The person they searched for stood at a counter chopping vegetables and throwing them in a basket near his feet. Karp recognized the young man as the one Nordic taught how to tie knots on her first day on the ship. He nodded to the approaching women but didn't even slow his cutting pace.
"aren't you going to stop to talk to us?"
"Should I? It takes a lot of this type of work to make four meals a day. If I got in the habit of stopping, the food would come out late. Do you want to be the one to take responsibility for that?"
"ugh, i guess not." Baln chuckled at Karp's subdued response.

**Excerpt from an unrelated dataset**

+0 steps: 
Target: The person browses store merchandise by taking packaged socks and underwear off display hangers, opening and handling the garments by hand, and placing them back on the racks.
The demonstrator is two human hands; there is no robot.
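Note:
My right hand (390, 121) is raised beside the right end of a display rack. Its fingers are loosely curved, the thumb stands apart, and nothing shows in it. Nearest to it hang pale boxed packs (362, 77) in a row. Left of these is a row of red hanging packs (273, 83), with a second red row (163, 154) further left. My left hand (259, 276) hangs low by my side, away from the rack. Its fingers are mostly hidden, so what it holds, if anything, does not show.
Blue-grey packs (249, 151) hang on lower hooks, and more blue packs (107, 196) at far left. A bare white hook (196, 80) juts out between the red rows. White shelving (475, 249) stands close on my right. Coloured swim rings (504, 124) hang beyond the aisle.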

"I know this has something to do with that dinner, but what is it you want to talk about?" The young man moved on from cutting carrots to peeling potatoes with a steel knife.
"why do you think it has something to do with that?"
"What else could it be? I can't imagine someone tries to poison the whole crew, and you just want to inspect my food prep skills."
"was it you that prepared dinner that night?"
"Yes... but that probably means less than you think."
"why's that?"
"Pretty much anyone could have come in here and sprinkled something in a pot sitting on the stove."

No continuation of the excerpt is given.